> [WHAT TO DO]
All lines from the first line of the material up to and including the line with "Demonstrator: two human" must be copied exactly, and no others.

> [SUPPLIED INFORMATION]
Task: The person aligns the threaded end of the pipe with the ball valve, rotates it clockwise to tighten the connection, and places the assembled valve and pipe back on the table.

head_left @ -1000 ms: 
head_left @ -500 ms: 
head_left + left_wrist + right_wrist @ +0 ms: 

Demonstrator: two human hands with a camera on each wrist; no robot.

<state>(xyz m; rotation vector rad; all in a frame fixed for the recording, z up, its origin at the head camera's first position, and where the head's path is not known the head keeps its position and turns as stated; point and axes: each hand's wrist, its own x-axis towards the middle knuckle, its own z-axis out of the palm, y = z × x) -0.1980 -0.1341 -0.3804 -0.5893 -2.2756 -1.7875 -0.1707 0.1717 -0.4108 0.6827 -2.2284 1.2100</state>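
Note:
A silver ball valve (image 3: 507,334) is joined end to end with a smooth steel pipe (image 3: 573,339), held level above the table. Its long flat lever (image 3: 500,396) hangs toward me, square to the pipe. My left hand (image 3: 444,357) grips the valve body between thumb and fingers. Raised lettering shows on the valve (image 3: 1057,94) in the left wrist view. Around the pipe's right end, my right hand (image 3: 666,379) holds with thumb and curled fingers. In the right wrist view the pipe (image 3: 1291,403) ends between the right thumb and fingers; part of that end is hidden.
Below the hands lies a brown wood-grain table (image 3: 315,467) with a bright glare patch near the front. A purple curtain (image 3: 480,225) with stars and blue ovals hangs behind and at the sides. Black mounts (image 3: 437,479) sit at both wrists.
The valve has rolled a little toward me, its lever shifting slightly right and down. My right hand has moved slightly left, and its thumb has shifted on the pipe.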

> [FINISHED EXERCISE]
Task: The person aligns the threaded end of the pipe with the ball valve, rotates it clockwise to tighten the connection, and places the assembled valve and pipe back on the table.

head_left @ -1000 ms: 
head_left @ -500 ms: 
head_left + left_wrist + right_wrist @ +0 ms: 

Demonstrator: two human hands with a camera on each wrist; no robot.

This exercise has nothing further to it.